The Indian ambassador, Gaddam Dharmendra, met Iran’s Speaker of Parliament Bagher Ghalibaf, as well as the Iranian Deputy Minister of Roads and Head of Iran Railways, to review cooperation on the Chabahar-Zahedan rail project.
Actions speak louder than words, however, and what Iran really wishes to see is New Delhi’s ability to demonstrate independence by insulating its Iran policy from the negative influence of Iran’s regional and extra-regional rivals.
It also seeks concrete evidence that India, despite its present preoccupations with the pandemic, is still fully committed to the Chabahar projects. Those include a free trade zone geared to the landlocked Central Asian states.
India’s Parliamentary Speaker is due to visit Iran soon as yet another sign of New Delhi’s sustained interest in Iran as a regional partner.
US sanctions waiver
From Tehran’s perspective, the Trump administration’s exemption for India’s activities in Chabahar presents a unique window of opportunity for outside investment in Iran, which has been hit by the double whammy of sanctions and the Covid-19 pandemic.
So far, this has been by and large an unmet expectation stemming from India giving lower priority to relations with Iran. A timely correction on Modi’s part may be in the offing, or the diplomatic engagement could simply be a tactical maneuver by Modi without much substance.
What is clear is that the Chabahar project, reflecting India’s power projection as a counterpoint to China’s role in the Pakistani port of Gwadar, suffers from a cloud of uncertainty and ambivalence. That uncertainty stems from the complexities of China-India rivalry and India’s closeness to Washington, which is leading a “maximum pressure” charge against Iran, albeit with narrow exceptions, such as with respect to Iraq’s energy trade with Iran and India’s investment in Chabahar.
Iran “under no circumstance wants to see the end of those exemptions, which could happen if India is asked to leave Chabahar,” according to the Tehran professor.
“But the alternative of allowing India’s exclusive rights in southern Iran without gaining much benefit is equally unattractive,” the professor added.
Few Iranians are willing to hide their disappointments with India and its obedient implementation of US sanctions on Iran, resulting in a sharp decline of Iran-India trade.

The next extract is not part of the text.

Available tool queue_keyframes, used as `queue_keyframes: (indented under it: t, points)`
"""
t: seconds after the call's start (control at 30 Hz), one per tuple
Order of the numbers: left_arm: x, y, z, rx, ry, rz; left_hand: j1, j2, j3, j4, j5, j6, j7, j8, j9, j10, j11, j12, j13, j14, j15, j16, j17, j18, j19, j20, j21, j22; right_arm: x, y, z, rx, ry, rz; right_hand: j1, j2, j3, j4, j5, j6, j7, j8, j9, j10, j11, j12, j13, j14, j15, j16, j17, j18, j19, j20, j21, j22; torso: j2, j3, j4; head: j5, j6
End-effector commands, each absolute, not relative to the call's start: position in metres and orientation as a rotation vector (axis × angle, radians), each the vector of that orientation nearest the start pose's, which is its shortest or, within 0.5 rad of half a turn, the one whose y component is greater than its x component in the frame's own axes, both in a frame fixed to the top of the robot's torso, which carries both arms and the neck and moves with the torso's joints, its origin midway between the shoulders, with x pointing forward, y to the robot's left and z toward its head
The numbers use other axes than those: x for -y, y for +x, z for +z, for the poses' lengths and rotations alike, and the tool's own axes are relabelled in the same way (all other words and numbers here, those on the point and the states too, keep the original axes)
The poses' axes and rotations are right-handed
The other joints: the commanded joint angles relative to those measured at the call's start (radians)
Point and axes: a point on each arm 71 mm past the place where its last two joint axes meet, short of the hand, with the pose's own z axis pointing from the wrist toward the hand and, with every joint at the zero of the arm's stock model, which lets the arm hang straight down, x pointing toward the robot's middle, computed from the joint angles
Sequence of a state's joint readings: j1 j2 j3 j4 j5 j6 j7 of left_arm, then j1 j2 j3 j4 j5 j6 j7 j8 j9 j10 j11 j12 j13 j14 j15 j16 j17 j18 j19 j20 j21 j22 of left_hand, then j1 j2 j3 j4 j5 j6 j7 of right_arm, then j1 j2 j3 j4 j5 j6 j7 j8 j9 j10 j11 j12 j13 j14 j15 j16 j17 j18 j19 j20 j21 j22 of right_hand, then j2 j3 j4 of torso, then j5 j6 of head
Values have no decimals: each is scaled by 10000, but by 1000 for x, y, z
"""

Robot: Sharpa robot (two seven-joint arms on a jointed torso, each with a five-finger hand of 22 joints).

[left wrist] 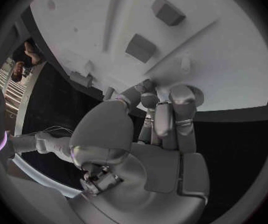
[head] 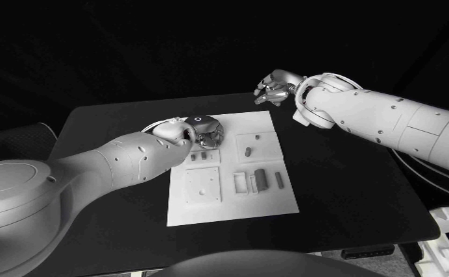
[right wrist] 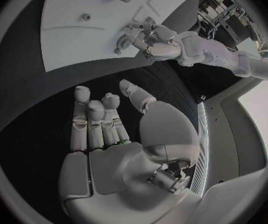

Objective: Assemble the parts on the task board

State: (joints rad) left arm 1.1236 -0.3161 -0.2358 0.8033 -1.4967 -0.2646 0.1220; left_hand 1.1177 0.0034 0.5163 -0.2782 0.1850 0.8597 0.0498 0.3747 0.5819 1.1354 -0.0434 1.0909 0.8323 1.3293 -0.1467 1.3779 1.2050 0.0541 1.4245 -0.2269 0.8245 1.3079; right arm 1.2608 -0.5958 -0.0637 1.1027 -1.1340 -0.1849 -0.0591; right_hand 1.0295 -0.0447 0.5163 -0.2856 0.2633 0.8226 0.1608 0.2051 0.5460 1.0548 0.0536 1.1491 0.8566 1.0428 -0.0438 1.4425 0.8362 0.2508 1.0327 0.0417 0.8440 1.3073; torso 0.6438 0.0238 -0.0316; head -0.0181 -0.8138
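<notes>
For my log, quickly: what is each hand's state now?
Left hand: over the task board, grasp cannot be told.
Right hand: open, holding nothing.

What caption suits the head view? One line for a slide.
Left hand low over the white task board; right hand raised beyond its far corner.

My task board (head: 224, 209) reads plain white on the black table (head: 355, 192), its small parts (head: 262, 178) showing grey; my left hand (head: 207, 132) is shiny silver with a dark patch, my right hand (head: 275, 89) silver too, both on white arms (head: 374, 118)
</notes>
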Motion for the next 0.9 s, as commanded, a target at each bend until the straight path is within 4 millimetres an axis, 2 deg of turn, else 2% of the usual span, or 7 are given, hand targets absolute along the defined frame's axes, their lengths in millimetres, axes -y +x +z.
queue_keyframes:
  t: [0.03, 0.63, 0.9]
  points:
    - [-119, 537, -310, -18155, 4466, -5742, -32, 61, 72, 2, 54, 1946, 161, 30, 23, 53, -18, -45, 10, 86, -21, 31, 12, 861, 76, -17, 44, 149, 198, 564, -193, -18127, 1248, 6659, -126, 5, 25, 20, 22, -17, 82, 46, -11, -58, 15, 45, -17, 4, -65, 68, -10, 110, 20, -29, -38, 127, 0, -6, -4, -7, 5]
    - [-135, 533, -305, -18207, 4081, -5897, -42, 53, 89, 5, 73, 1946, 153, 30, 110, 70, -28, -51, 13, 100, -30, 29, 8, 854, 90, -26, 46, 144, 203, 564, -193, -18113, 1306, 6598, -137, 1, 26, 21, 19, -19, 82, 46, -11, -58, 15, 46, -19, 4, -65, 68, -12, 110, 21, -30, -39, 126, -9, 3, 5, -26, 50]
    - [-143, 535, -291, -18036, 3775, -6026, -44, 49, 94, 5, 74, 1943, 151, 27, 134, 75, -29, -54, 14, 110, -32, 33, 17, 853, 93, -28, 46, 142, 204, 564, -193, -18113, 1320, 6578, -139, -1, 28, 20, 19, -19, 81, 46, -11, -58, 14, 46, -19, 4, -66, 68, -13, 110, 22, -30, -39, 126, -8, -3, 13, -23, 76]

Some analysts in Iran foresee a regional split featuring the triumvirate of Iran-Pakistan-China to the geostrategic detriment of India. But again, there is no consensus on this issue and some Iranian officials, such as Ghalibaf, still count on the evolution of ties between the two countries, which enjoy strong historical and cultural affinities.
It is well-known that Iran’s top general Ghasem Soleimani, who was assassinated by US forces on Iraqi territory in January, was a strong supporter of close Iran-India relations, also encompassing Afghanistan. Soleimani is gone but the legacy of his policy preferences within the powerful Revolutionary Guards still remains.
Maintaining healthy ties with India against a backdrop of growing Iran-China interdependence in both energy and trade, marked by the new agreement in-the-making also serves Iran’s legitimacy purposes by insulating it from the propaganda that it is turning into a China satellite.
In addition, India is a potential source for cutting-edge military hardware for Iran, in case the current US efforts to extend the UN arms restrictions on Iran, due to expire in October, fail. Whether or not New Delhi is willing to defy the US objections and sell arms to Iran after October is another story.
It is a safe bet that the Indian government, jolted by Iran’s latest maneuver, will be displaying more and more signs of a new balancing act by reiterating, and reinforcing, its Chabahar commitments. Modi may even contemplate acting as mediator between Tehran and Washington, following in the footsteps of Japanese Prime Minister Shinzo Abe, particularly if Donald Trump is re-elected.
Absent such a balancing act, however, the gradual evaporation of India’s interests inside Iran, to China’s benefit, is almost guaranteed.